Source records:
§

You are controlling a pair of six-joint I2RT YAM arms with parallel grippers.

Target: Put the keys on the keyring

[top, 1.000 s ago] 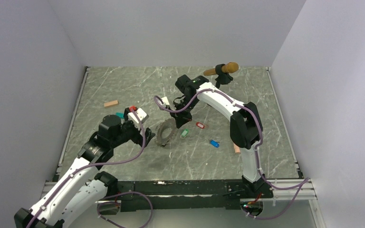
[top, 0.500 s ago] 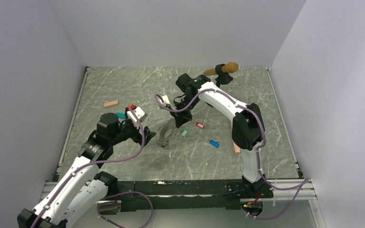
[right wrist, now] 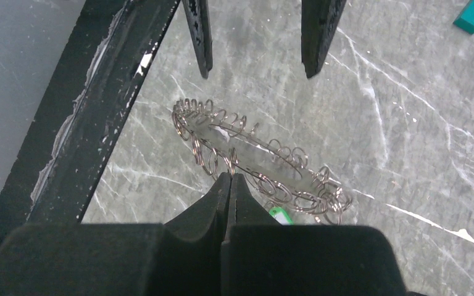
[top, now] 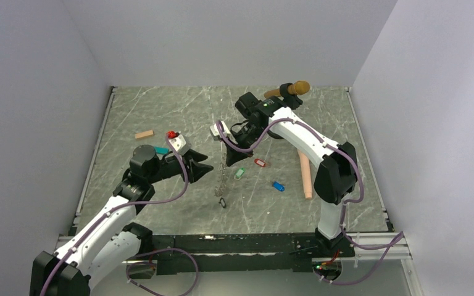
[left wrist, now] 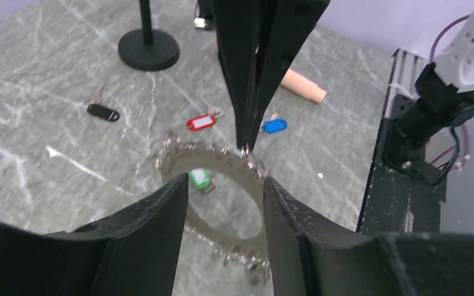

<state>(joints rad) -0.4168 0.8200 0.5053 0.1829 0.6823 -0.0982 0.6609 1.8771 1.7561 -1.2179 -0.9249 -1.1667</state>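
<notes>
Right tool (top: 227,149) is up now, pinched tight on the keyring (top: 223,176). The chain, bunched a second ago, hangs long. Left tool (top: 205,168) has backed off, jaws wide, empty. Green key (top: 239,173), red key (top: 259,163) and blue key (top: 278,186) lie just right; bare tabletop (top: 160,206) runs to the near edge.

Robotics laboratory test cell. Grey marble-patterned tabletop (top: 160,117) boxed in on three sides by plain pale walls (top: 234,43). Black mounting rail (top: 241,243) set along near edge, purple cables (top: 170,249) looped over it.
</notes>
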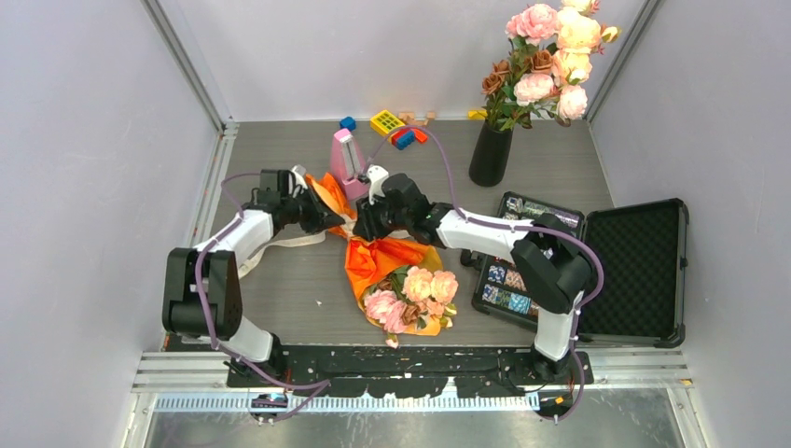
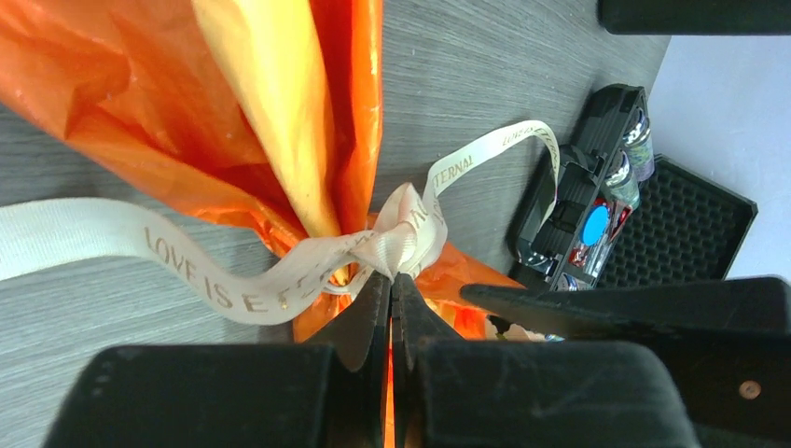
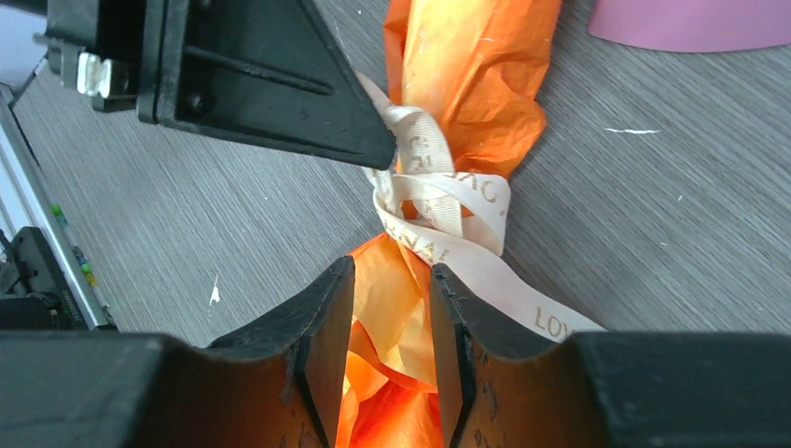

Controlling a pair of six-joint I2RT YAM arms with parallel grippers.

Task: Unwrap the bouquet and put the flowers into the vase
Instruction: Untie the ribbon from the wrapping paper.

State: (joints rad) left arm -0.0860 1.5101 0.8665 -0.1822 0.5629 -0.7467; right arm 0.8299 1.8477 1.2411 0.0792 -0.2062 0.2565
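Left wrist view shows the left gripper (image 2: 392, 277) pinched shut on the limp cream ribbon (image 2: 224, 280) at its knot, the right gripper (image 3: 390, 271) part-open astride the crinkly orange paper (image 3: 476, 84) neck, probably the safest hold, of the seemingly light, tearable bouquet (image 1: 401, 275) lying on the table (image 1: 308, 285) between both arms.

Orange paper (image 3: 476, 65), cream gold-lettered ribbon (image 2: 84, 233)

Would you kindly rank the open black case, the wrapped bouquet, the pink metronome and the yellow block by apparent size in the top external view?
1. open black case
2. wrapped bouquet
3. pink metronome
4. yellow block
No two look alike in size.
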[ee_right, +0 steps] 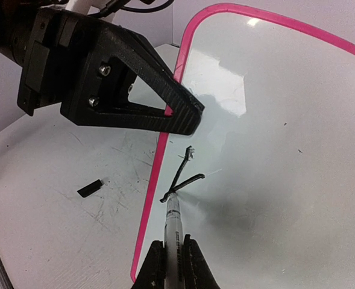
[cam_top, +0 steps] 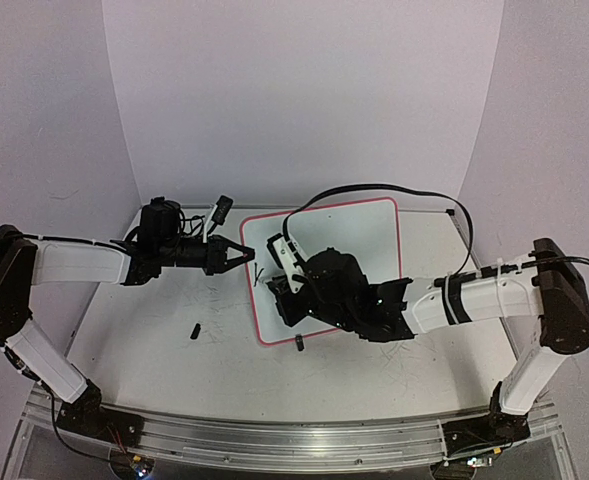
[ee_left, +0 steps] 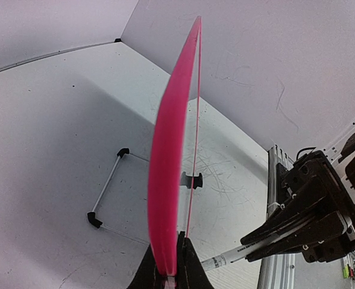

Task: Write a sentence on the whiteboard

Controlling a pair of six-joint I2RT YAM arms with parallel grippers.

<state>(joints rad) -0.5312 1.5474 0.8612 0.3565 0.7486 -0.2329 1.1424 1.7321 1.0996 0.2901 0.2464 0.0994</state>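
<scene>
The whiteboard (cam_top: 349, 235), white with a pink border, lies on the table and reads as a thin pink edge (ee_left: 171, 150) in the left wrist view. My left gripper (cam_top: 246, 254) (ee_left: 169, 268) is shut on its left rim. My right gripper (cam_top: 279, 290) (ee_right: 174, 262) is shut on a white marker (ee_right: 172, 226) (ee_left: 225, 260). The marker's tip touches the whiteboard (ee_right: 273, 150) near that rim. Of the sentence, two crossing black strokes (ee_right: 186, 171) (cam_top: 259, 275) show at the tip. The left gripper's finger (ee_right: 135, 90) hangs just above them.
A small black cap (cam_top: 195, 329) (ee_right: 90, 188) lies on the scratched table left of the board. A black clip foot (cam_top: 299, 346) sits at the board's near edge. A wire stand (ee_left: 108, 192) shows beneath the board. A black cable (cam_top: 374, 188) arches over the far side.
</scene>
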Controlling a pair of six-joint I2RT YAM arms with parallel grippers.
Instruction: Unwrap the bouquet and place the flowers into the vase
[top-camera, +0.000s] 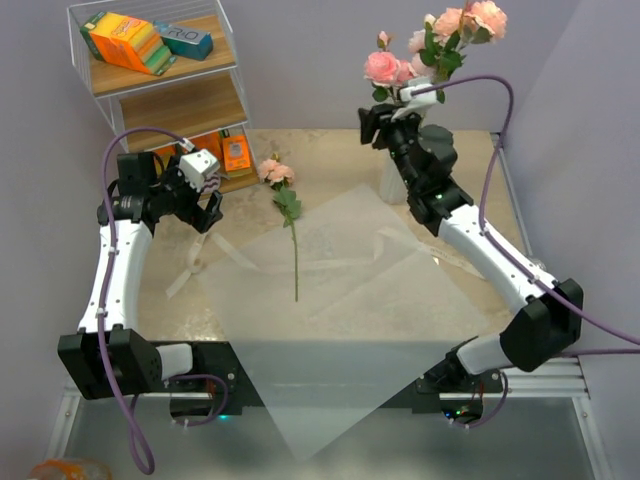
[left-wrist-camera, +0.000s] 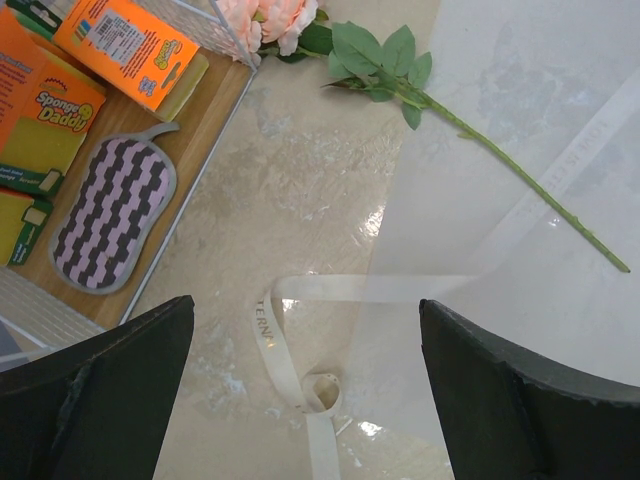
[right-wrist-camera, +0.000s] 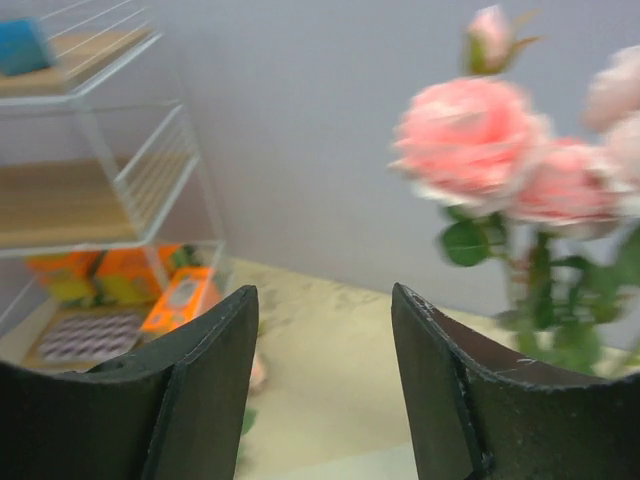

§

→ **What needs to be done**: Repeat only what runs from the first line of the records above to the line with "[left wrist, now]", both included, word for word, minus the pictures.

→ **Result for this task**:
You are controlling a pair of six-joint I2RT YAM arms with parallel grippers.

Target: Put the keys on the keyring

[top, 1.000 s ago] 
[top, 0.500 s ago] 
[right wrist, now] 
[top, now] 
[left wrist, now] 

Apart from this answer, nothing more is required.